Cuando Orson Wells y Hemingway se conocieron, en un estudio de grabación de Manhattan, llegaron a las manos. Corría el año 1937. El cineasta, en aquel entonces no tan conocido, se había presentado allí para narrar The Spanish Earth, un documental escrito por el novelista sobre la Guerra Civil española a favor de la causa republicana, y, después de leer el guion, propuso hacer algunos cambios en el relato.

Concretamente, Wells pidió suprimir una frase: "Aquí están las caras de los hombres que están cerca de la muerte". Al director de Ciudadano Kane aquella aseveración le parecía algo pomposa. "¿No sería mejor que esas caras hablaran por sí mismas?" . Hemingway, colérico y desafiante, se abalanzó sobre Wells.

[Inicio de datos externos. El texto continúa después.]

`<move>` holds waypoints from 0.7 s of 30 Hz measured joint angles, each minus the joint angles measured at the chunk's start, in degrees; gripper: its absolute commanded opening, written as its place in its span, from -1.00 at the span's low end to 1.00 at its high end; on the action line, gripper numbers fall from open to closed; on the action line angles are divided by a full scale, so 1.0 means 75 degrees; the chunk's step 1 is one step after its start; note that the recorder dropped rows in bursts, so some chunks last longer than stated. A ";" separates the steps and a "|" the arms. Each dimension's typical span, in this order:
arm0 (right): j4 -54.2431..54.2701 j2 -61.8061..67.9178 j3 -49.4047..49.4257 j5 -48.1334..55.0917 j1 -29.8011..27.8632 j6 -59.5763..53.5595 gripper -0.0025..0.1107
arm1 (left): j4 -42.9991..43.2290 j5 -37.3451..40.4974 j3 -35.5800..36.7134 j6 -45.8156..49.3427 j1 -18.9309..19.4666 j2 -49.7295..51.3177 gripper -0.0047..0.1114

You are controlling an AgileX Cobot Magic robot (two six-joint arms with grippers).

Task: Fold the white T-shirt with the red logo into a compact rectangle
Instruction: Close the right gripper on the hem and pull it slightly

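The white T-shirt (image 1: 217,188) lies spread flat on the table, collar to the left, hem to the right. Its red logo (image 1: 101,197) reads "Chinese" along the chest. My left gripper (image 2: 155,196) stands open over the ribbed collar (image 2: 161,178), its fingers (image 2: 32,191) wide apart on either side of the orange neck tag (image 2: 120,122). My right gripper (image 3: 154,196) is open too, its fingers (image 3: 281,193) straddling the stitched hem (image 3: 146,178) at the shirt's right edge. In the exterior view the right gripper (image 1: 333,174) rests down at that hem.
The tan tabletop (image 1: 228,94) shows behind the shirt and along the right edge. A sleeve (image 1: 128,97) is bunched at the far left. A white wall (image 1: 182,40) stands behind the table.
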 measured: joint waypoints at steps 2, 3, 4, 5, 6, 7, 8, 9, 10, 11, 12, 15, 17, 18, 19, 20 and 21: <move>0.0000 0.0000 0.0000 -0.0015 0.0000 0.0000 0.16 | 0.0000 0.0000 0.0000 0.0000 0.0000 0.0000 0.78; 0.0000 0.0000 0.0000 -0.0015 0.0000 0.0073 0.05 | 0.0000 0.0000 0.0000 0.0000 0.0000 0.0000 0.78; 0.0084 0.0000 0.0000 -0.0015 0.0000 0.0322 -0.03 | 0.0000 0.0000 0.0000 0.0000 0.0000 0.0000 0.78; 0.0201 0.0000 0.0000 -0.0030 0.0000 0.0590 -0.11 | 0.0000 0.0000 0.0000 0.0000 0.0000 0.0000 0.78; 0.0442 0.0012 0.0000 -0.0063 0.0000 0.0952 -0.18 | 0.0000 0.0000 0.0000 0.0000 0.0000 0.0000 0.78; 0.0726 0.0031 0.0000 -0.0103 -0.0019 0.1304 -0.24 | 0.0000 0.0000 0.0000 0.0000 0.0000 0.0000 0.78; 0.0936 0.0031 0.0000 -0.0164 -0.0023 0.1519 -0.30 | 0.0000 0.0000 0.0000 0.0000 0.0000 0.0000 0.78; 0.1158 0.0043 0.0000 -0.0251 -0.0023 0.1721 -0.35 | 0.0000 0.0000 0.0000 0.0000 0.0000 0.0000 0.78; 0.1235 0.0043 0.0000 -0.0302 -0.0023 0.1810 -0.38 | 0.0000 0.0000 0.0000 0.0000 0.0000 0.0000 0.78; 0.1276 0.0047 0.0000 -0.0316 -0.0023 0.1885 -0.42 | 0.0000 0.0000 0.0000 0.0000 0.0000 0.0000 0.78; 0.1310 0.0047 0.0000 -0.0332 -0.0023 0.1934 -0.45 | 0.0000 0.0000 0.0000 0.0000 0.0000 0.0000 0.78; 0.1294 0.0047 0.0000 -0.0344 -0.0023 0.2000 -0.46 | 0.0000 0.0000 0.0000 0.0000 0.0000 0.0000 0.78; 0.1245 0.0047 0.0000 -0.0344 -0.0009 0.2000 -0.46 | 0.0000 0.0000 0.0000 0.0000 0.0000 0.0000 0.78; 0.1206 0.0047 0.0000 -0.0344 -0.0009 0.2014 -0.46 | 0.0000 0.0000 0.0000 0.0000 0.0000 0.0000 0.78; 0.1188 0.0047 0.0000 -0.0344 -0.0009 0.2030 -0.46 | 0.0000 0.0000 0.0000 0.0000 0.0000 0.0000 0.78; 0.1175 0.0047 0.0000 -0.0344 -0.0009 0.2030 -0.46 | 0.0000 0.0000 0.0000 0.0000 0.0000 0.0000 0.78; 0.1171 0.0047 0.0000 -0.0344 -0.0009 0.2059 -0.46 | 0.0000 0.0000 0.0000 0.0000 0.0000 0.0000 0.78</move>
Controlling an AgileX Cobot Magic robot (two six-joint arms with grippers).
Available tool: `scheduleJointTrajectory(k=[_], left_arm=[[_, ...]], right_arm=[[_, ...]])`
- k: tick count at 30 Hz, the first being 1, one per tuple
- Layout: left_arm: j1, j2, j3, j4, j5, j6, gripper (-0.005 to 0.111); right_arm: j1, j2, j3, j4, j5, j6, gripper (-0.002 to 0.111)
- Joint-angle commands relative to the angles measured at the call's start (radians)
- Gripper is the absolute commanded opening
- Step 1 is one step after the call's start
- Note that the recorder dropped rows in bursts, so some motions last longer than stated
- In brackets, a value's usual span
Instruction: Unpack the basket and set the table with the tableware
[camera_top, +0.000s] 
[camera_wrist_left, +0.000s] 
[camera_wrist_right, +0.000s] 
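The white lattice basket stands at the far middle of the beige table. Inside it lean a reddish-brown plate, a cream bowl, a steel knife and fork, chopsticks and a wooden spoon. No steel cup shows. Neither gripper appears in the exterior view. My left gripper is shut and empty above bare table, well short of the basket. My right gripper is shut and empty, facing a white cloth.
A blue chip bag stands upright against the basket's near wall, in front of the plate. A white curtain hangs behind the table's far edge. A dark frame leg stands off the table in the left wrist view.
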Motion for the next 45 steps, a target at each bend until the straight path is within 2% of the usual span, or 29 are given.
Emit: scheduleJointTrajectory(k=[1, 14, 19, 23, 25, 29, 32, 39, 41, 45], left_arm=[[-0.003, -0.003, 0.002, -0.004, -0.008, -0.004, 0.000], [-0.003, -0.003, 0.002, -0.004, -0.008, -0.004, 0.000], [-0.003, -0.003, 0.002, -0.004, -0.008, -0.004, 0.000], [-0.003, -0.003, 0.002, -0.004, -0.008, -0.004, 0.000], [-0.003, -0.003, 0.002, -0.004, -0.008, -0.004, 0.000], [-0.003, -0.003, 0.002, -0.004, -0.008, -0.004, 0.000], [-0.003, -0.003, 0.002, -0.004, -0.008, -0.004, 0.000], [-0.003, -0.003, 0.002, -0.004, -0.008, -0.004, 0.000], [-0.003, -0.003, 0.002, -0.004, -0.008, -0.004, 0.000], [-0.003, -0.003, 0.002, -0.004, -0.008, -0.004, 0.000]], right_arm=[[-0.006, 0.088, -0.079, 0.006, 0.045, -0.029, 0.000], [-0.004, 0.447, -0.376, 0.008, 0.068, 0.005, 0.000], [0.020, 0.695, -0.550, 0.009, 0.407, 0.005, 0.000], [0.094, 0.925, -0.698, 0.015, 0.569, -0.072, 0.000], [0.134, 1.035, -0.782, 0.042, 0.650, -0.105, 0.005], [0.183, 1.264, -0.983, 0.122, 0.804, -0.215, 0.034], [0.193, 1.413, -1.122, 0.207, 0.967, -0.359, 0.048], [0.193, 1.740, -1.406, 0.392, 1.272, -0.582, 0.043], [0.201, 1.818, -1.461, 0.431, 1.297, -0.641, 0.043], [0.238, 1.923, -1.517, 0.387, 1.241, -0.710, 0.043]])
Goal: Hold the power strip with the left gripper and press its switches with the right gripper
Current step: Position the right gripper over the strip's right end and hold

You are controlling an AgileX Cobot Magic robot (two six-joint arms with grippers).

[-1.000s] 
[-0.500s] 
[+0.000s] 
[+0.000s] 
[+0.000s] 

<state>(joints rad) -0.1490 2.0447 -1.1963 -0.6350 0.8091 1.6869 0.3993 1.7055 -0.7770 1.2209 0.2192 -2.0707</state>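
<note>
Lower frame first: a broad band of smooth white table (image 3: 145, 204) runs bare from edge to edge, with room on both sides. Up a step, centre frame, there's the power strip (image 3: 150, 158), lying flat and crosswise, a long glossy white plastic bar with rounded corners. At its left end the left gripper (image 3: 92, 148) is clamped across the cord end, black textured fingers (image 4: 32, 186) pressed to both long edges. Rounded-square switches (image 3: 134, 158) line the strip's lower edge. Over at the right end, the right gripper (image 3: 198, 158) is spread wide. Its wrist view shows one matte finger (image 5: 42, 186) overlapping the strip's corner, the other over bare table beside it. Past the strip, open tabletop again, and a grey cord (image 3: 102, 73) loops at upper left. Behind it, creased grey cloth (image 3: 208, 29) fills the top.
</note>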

Los dos artistas agarraron una silla y comenzaron a pelearse hasta que se cayeron al suelo, mientras seguían proyectándose las imágenes violentas del conflicto en la pantalla. Escena que proporcionó a la anécdota ese cariz romántico y pretendidamente masculino que uno halla en toda la bibliografía de Hemingway, con esos dos hombres luchando por su libertad, se supone que creativa, al tiempo que los soldados republicanos luchaban por la suya.

Luego, para celebrar las contrastadas virilidades, abrieron, cómo no, una botella de whisky y se emborracharon juntos. Pese a que el documental acabaría siendo narrado por el propio Hemingway, ese día, según los protagonistas del encuentro, se forjó una amistad.

El académico australiano Mathew Asprey Gear señaló en su libro At the End of the Street in the Shadow: Orson Welles and the City, publicado el año pasado, que aquella "complicada relación" se deterioró debido a España, país por el que ambos sentían una desaforada fascinación.

De acuerdo con Gear, un manuscrito inédito de Wells, titulado Crazy Weather, sugiere que el cineasta despreciaba la manera "superficial" en que Hemingway, alter ego del protagonista de la película, se acercaba a las tradiciones españolas, representadas en su literatura como unos inamovibles clichés gracias a los cuales el forastero podía descubrirse a sí mismo. En ese lugar donde se "combina la prestigiosa dignidad de una civilización antigua con la simplicidad de una película del Oeste". A Orson Wells, al parecer, también le dolía España. No soportaba que otros no la comprendieran como la comprendía él.

Con tanto residuo orientalista y amour four extranjero ha madurado la nación española contemporánea que aún seguimos ahora, a propósito de la crisis catalana, discutiendo sobre cómo nos ven desde fuera. Nos volvemos locos con esas editoriales aleccionadoras y esos opinadores invitados. La falacia de autoridad. Aquellos que se asoman al problema con un supuesto ojo (anglo)objetivo que uno equivocadamente le adjudica a quien no tiene vela en el entierro. Pues no hay cronista que se libre del prejuicio. (Basta con repasar los artículos de Rubén Darío para La Nación o los escritos de Trotsky, entre otros). Pero esto ocurre, no lo olvidemos, en todos los países.

También en Estados Unidos, que lleva ya unos cuantos años siendo "imaginado" desde Tocqueville, cuya obra magna trataba de explicar las paradojas de la naciente y exótica democracia. Y desde el punto de vista de un francés. Territorio exhibido en muchas ocasiones como un rancho gigantesco regentado por pistoleros y predicadores.

Los lectores de los desternillantes reportajes de P.J. O'Rourke, muchos publicados en la neoconservadora Weekly Standard, saben que la autoparodia (del viajero estadounidense) también sirve para perpetuar estereotipos, en este caso sobre Europa y Latinoamérica, sin parecer demasiado grosero. Se trata de una cuestión de rigor. De honestidad. Y de estilo. En dejar (o no dejar) que las caras hablen por sí mismas.